Y salió de la sala. Los presentes se habían quedado sorprendidos al escucharla hablar en alemán ya que pensaban que no sabía. En cambio, el jefazo tenía los ojos abiertos como platos debido a la declaración de la joven. Elías suspiró. Sabía lo que podía pasar si le contestaba de aquella manera al jefazo, pero la entendía muy bien a ella. Estaba sola con un niño que se pasaba más de la mitad del año enfermo.

—Señor Scheneider, por favor, no se lo tome en cuenta – le pidió Elías a su jefe.

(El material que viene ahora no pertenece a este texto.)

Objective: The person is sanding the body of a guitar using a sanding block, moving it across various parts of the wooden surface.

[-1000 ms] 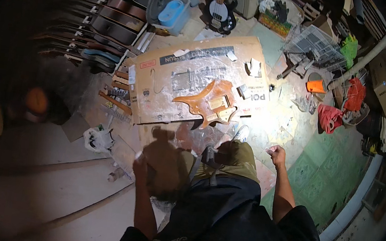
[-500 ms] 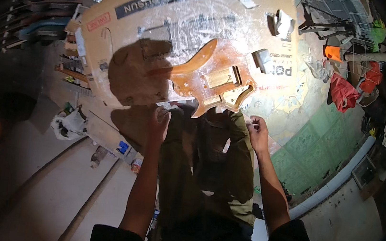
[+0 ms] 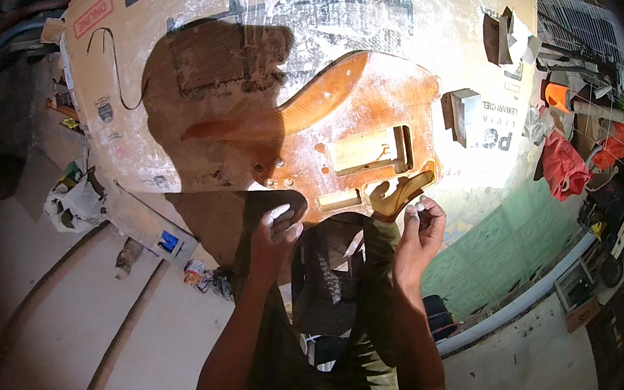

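Observation:
An electric guitar body [image 3: 398, 93] of orange-brown wood lies on a flattened cardboard sheet [image 3: 115, 120], dusted with white powder. Its rectangular cavities face up, and its long horn [image 3: 325, 91] points left into my shadow. My left hand [image 3: 274, 237] hovers by the near left edge of the body, thumb and fingers apart, with white dust on the tips. Close to the near right edge, beside the curved cavity, is my right hand [image 3: 419, 239]. Its fingers are curled in toward the thumb; whether anything small is between them cannot be made out.
A grey-sided block [image 3: 462, 116] and folded paper [image 3: 517, 45] lie on the cardboard to the right. Red cloth [image 3: 563, 163] and a pale pipe [image 3: 503, 316] are further right. At left are a white plastic bag [image 3: 76, 201] and several dark guitar-like shapes [image 3: 18, 22].
My head has come closer to the guitar body, which looks larger. Both hands have risen from beside my legs to the body's near edge, and the left fingers have spread.

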### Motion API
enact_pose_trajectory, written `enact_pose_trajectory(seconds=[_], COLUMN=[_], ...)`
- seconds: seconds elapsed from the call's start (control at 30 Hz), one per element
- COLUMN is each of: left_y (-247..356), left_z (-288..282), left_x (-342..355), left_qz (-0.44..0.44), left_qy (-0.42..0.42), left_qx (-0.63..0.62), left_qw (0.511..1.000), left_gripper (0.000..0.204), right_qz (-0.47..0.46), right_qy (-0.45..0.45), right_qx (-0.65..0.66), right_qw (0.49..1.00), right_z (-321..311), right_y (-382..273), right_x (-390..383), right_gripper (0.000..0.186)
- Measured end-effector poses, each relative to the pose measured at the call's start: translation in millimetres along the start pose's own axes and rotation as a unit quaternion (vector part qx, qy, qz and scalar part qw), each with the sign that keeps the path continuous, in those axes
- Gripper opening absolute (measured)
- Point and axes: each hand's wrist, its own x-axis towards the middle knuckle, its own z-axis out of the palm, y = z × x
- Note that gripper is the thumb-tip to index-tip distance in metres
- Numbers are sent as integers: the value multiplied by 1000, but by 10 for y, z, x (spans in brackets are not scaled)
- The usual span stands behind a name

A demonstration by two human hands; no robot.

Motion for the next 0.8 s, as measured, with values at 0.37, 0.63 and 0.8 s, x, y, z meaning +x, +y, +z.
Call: enact_pose_trajectory(seconds=[0.37,0.63,0.8], left_y=[53,446,1237], left_z=[131,101,-378], left_x=[176,-72,-538], left_qz=[-16,77,-14], left_qy=[-63,-17,-2], left_qx=[1,182,156], left_qw=[998,980,988], left_gripper=[69,66,49], right_qz=[-69,-130,17], right_qy=[30,-46,-122], right_qx=[-227,-256,-171], right_qw=[971,957,978], right_z=[87,-78,-245], right_y=[-107,-382,-828], right_x=[465,503,555], right_gripper=[57,36,21])
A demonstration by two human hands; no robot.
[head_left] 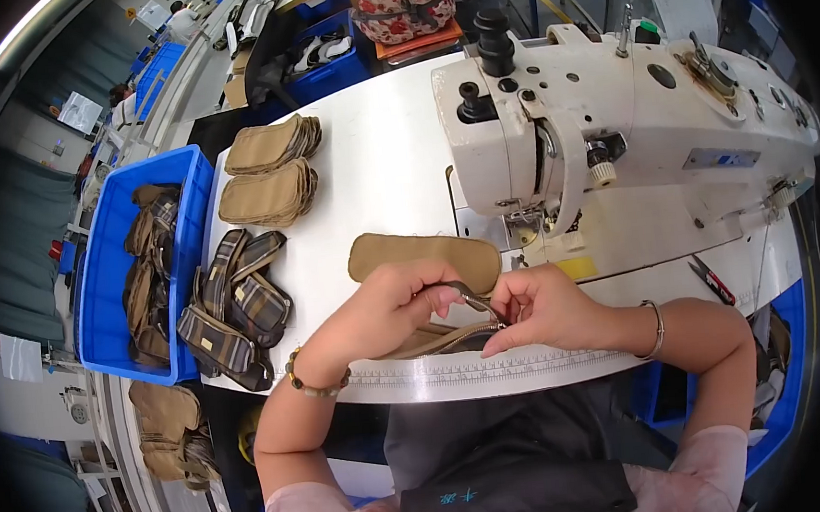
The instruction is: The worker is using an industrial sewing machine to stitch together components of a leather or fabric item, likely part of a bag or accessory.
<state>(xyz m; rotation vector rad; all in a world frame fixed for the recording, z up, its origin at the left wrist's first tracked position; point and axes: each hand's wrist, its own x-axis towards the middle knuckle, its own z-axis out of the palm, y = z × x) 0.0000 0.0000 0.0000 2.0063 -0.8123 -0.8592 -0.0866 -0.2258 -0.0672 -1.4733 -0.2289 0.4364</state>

—¿Qué no se lo tome en cuenta? – Repitió Bergmann malhumorándose cada vez que recordaba el tono que había tomado la joven al referirse hacia él. — ¿Cómo puede proteger a alguien que se marcha de su trabajo y habla así al jefe?

—La señorita Rivadeneira es madre soltera, señor Scheneider. Su hijo se pone muy seguido enfermo – comentó un hombre que había en la sala. – El antiguo director general siempre le permitía que se marchase cuando su hijo la necesitaba.

—Es cierto, señor. Es difícil criar a un hijo teniendo pareja, ¡pues imaginase cuando se está sola! – Habló una de las mujeres. – Ella ha estado sola durante estos tres años y lo sigue estando. El señor Sánchez y su novia le ayudan en lo que ellos pueden, pero…es muy difícil criar a un niño en… — se calló cuando se percató que Elías la miraba y le decía con la mirada que se callara.

—Está bien, lo tendré en cuenta, pero mañana o cuando vuelva, quiero hablar con ella – claudicó al ver como sus subordinados la defendían.

—Muchas gracias, señor Scheneider – le agradeció Elías mostrando una pequeña sonrisa.

—Continuemos con la reunión – ordenó Bergmann girando hacia el proyector.